Les cir­con­stances excep­tion­nelles : la présence simul­tanée dans l’établissement d’un locataire, un peu mys­térieux, de l’unique cham­bre à louer, qui a fail­li être fusil­lé comme otage après un atten­tat con­tre une voiture alle­mande mais ressur­git alors qu’on le croy­ait mort et surtout qu’on vient de relouer la cham­bre à un jeune offici­er alle­mand gen­til comme tout, naïf et sincère. Il vient d’être affec­té en France comme tra­duc­teur, est enchan­té de décou­vrir ce pays dont il par­le si bien la langue et ne demande qu’à mieux con­naître les Français. Il pen­sait dis­pos­er d’un petit apparte­ment mais a trou­vé le local promis réqui­si­tion­né par la Gestapo, pri­or­i­taire, et préfère une cham­bre en ville à la piaule de caserne que la Kom­man­dan­tur lui pro­po­sait en compensation.

Il faut cacher l’échappé de la fusil­lade, d’abord d’urgence pen­dant que l’Allemand défait ses valis­es et on l’enfouit dans la cham­bre froide, par­ti­c­ulière­ment froide car elle est un peu déréglée, puis on l’installe dès que pos­si­ble à demeure dans la cham­bre de la grand-mère. Laque­lle en prof­ite pour sat­is­faire ses aspi­ra­tions refoulées, ce d’autant plus facile­ment que le mal­heureux est cloué au lit par une pneu­monie con­trac­tée dans la cham­bre froide.

Les jours passent. L’attachante jeunesse de Hans l’Allemand, son côté Prince de Hom­bourg ténébreux, émeu­vent d’évidence Marie la serveuse et Suzy la coif­feuse. Pour sa part, il ne cache pas ses désil­lu­sions, et même son écœure­ment de sol­dat face aux tâch­es qui lui sont con­fiées : traduire les let­tres anonymes de dénon­ci­a­tion qui parvi­en­nent à la Kom­man­dan­tur ! Là, l’auteur exagère peut-être un peu : il y en avait certes, mais sans doute moins qu’il ne le laisse sup­pos­er.
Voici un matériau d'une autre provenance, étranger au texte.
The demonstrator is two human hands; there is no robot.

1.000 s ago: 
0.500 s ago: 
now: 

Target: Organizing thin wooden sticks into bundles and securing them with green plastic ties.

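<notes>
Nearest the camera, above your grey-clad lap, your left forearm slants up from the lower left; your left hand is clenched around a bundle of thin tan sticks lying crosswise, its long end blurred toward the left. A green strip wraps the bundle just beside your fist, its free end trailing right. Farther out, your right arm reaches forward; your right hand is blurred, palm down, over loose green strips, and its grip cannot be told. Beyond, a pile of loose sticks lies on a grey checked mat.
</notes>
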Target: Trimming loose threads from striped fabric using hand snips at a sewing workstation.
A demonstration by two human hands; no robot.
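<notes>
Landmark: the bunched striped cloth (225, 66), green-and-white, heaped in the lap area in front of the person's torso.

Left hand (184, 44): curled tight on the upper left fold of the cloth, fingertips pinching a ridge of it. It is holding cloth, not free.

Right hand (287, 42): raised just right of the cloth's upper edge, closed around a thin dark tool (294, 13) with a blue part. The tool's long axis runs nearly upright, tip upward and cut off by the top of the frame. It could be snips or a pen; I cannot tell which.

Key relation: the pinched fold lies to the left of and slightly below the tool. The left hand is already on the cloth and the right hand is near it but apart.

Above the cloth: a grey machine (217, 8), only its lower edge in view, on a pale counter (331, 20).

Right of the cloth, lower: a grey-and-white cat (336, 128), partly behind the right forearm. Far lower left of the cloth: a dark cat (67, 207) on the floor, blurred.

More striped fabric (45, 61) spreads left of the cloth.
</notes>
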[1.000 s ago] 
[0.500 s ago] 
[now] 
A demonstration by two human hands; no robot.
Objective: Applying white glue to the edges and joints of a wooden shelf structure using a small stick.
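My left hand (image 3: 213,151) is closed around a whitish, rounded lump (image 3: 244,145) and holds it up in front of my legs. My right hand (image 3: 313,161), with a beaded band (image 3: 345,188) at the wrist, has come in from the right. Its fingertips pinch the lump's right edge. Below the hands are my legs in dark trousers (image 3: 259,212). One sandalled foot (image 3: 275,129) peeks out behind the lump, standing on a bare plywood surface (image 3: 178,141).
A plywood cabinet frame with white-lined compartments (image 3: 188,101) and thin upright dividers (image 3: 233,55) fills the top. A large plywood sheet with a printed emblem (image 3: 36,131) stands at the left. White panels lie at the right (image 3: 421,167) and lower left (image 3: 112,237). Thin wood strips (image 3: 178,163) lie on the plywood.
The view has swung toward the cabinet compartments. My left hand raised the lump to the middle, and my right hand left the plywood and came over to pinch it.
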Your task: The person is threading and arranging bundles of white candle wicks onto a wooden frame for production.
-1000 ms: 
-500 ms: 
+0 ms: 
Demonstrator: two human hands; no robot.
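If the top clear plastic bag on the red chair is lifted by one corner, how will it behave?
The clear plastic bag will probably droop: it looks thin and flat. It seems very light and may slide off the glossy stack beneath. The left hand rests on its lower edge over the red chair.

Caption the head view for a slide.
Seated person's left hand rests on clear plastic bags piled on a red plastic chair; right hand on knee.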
Tou­jours est-il qu’Hans voudrait bien, par politesse, ren­con­tr­er la grand-mère. Il est hors de ques­tion de lui don­ner accès à la cham­bre de l’aïeule. Et on ne peut pas remet­tre sans cesse cette ren­con­tre ; cela fini­rait par devenir suspect.

On monte un scé­nario, et prend alors place l’éblouissante évo­ca­tion de la bataille de Water­loo, réc­it mené avec un brio épous­tou­flant devant l’Allemand éber­lué, et un peu saoul, par Bernard déguisé en vieille dame fêtant ses cent qua­tre ans le jour même de l’anniversaire de cette bataille. Un morceau de bravoure valant sûre­ment le déplace­ment. Encore qu’à la fin, les choses tour­nent à l’aigre, après un rap­proche­ment entre Béréz­i­na et Stal­in­grad qui blesse pro­fondé­ment Hans dans son patri­o­tisme sincère, mais la douce Marie sauve la sit­u­a­tion pour le protéger.

Je ne vous livr­erai pas la fin de la pièce, sur­venant à la Libéra­tion, tout à fait inat­ten­due, et trag­ique de sur­croît : plusieurs s’y révè­lent en out­re tout autres qu’on aurait pu les croire au fil des jours. L’auteur aura su, avec une prodigieuse habileté, tein­ter de comique les aspects trag­iques de cette époque dif­fi­cile, sans qu’aucun de ses per­son­nages ne se dépar­tisse jamais du réal­isme de sa touchante, ou déce­vante, human­ité, dans le généreux comme dans le sor­dide. Du grand art, musi­cale­ment émou­vant de surcroît.

_____________
Rutaba­ga Swing, de Didi­er Schwartz, dans une mise en scène de Philippe Ogouz, à La Comédie des Champs-Élysées, 15, avenue Mon­taigne, 75008 Paris. Tél. : 01.53.23.99.19.